Task to complete
Please write out all the data that follows exactly, without the pictures.

Dataset extract
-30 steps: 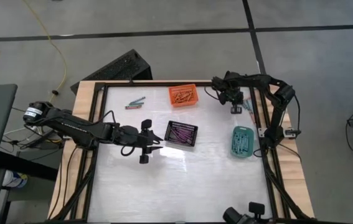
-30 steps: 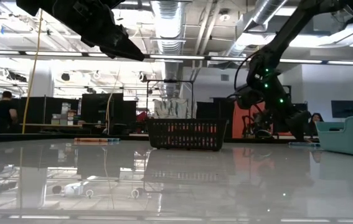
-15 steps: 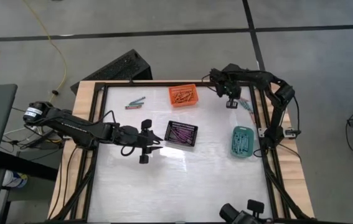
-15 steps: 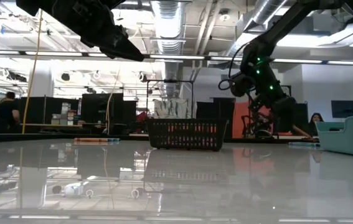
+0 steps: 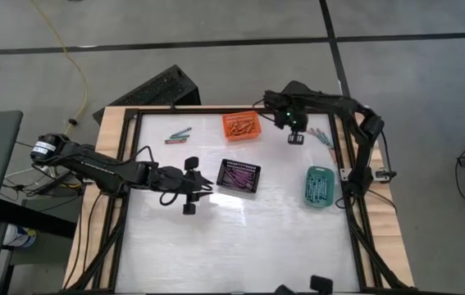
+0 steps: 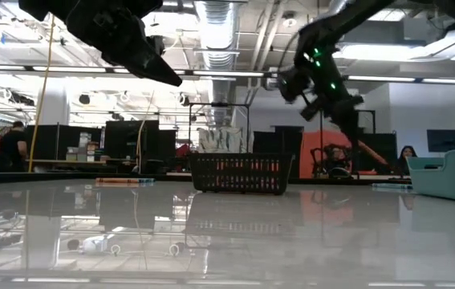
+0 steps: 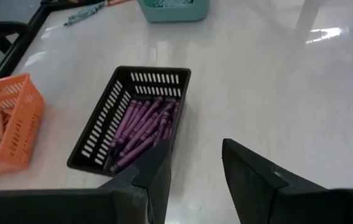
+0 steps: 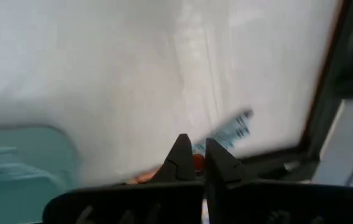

Written solution
-30 steps: 
-30 steps: 
-15 steps: 
-15 steps: 
+0 steps: 
+0 steps: 
+0 steps: 
+0 steps: 

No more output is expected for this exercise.